§ Assigned task: Below are some records. Return exactly their lines from the one containing "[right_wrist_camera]" through the one containing "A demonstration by", and drop the pictures.

Stored records

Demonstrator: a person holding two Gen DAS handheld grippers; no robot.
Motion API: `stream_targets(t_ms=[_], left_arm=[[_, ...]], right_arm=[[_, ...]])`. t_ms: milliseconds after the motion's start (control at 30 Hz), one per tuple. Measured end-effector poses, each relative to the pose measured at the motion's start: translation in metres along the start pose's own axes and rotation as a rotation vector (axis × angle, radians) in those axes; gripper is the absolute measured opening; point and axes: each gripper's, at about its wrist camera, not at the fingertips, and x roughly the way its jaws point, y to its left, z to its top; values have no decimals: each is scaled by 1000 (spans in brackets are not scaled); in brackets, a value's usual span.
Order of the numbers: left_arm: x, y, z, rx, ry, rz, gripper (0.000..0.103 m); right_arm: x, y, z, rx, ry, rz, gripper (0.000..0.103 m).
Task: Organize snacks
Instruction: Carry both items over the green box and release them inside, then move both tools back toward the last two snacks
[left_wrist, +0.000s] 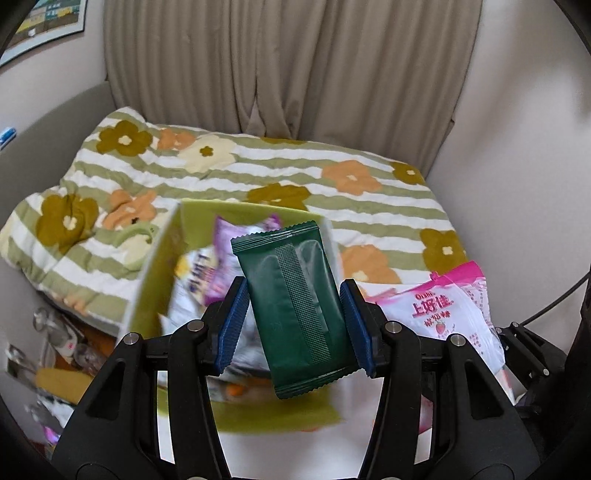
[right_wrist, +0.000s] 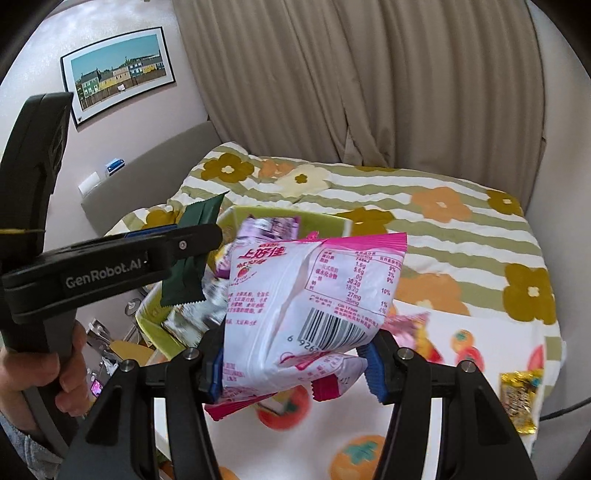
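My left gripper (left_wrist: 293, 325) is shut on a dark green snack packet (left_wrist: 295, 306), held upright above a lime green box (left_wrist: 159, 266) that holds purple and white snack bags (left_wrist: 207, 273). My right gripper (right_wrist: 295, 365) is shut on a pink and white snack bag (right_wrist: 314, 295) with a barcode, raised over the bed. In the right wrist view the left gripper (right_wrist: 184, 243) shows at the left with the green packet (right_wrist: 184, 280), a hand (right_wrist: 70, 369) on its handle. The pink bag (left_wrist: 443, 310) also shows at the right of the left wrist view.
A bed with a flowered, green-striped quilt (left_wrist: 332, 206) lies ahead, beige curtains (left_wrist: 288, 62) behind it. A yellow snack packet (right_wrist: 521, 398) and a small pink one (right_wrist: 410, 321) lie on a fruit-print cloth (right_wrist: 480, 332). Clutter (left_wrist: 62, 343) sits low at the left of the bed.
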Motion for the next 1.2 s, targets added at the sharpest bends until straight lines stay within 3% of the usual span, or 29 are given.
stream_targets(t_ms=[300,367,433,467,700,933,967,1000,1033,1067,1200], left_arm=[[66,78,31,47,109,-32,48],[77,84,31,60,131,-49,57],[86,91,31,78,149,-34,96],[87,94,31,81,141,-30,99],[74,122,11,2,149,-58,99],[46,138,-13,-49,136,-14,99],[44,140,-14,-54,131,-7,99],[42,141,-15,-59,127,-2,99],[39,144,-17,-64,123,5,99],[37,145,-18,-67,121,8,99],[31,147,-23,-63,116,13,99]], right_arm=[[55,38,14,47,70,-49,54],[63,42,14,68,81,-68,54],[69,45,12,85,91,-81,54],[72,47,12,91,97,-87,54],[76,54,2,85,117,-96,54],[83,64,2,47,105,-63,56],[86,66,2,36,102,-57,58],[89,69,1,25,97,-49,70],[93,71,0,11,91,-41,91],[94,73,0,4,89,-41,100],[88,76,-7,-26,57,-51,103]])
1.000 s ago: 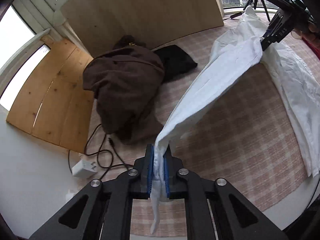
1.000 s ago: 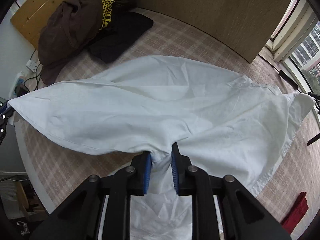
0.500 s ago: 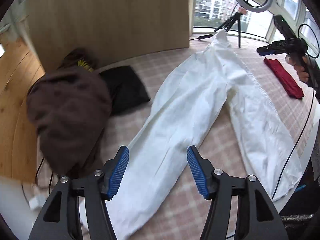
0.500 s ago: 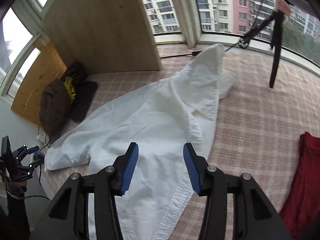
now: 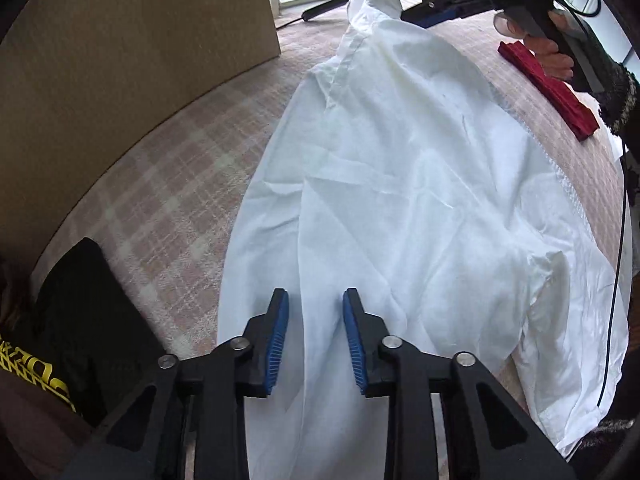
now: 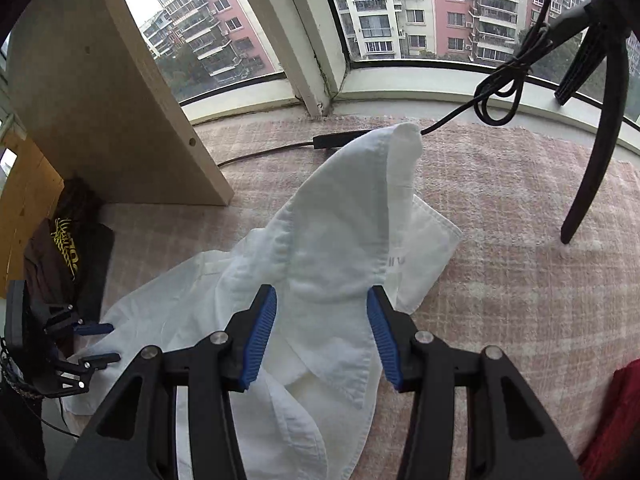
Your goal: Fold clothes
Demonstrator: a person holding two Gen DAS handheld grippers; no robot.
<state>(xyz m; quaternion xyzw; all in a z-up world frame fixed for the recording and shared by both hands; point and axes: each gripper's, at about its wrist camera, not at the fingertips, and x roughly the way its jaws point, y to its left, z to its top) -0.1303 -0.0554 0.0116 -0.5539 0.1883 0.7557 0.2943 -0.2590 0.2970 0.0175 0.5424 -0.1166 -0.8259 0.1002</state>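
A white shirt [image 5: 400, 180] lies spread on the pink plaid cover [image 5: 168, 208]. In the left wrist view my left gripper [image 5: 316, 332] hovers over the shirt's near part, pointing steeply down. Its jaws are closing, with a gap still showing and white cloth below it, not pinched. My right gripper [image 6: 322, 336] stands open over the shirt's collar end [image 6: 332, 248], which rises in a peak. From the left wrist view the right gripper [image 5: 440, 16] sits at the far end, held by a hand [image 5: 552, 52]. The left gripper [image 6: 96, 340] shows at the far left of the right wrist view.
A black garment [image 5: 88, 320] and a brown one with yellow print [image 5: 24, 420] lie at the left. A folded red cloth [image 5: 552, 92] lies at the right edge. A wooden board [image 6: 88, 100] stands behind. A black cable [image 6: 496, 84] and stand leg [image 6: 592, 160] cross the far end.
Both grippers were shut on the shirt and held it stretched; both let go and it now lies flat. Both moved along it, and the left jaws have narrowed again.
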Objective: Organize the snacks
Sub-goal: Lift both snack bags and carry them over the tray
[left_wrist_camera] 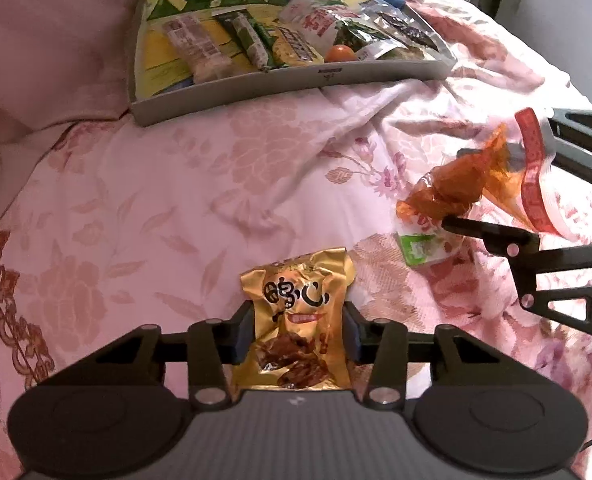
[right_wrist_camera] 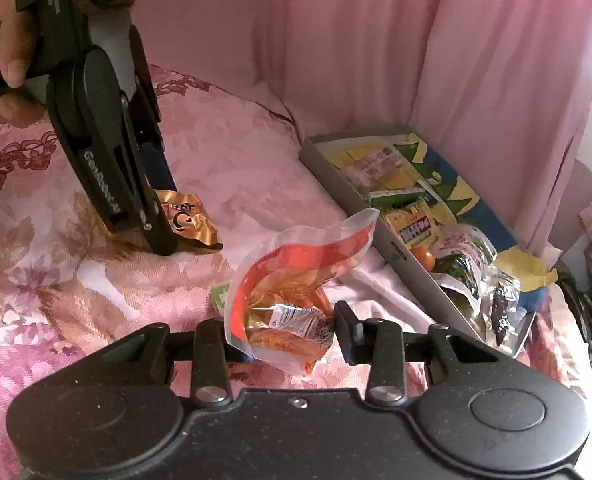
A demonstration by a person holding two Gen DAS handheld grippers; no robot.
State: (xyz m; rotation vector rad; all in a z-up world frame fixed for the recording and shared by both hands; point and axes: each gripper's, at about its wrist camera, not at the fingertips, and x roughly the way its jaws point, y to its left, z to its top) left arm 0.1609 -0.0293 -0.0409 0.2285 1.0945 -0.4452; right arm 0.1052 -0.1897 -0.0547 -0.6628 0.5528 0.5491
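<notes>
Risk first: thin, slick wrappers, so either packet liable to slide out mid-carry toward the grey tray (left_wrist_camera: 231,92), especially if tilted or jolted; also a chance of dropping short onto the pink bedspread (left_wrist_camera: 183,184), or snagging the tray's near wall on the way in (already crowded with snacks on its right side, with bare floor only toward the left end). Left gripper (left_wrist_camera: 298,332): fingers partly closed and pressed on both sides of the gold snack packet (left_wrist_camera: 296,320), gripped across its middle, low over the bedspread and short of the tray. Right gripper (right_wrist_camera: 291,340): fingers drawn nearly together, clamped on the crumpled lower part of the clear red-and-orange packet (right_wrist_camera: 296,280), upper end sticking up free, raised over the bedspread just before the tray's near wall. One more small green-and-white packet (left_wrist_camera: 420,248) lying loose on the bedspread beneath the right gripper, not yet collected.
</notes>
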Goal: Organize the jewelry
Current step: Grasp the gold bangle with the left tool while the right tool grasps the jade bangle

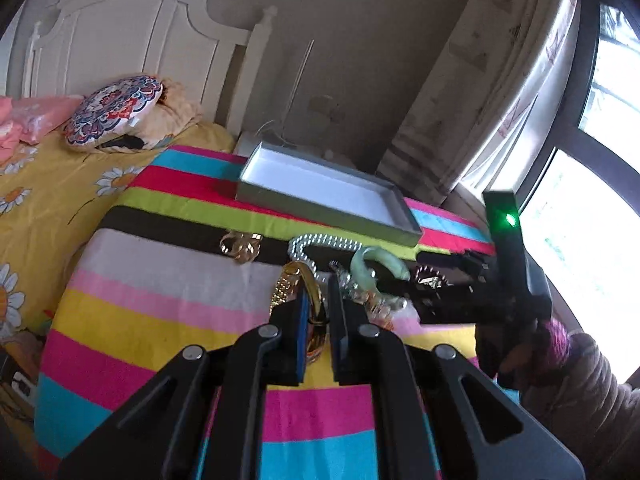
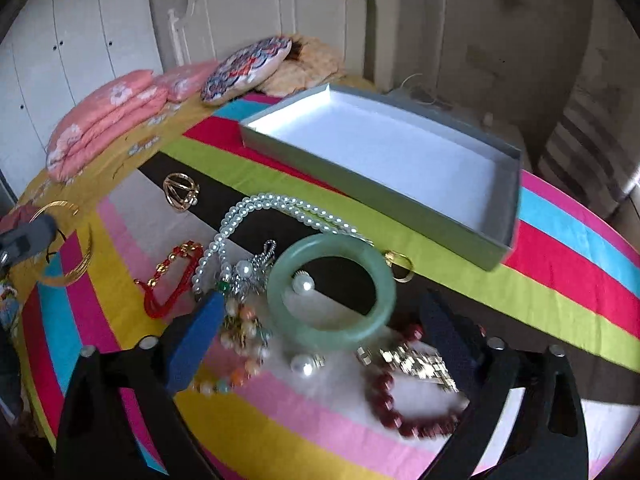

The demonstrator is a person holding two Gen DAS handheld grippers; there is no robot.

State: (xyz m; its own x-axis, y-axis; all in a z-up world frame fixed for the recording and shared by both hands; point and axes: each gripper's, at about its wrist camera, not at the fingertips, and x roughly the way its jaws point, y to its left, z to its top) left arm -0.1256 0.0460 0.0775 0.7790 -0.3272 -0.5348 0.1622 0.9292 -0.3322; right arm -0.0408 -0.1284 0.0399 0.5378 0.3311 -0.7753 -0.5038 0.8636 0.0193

§ Written response:
[right_wrist_camera] 
A demonstration by a person holding two Gen DAS handheld grippers; no robot.

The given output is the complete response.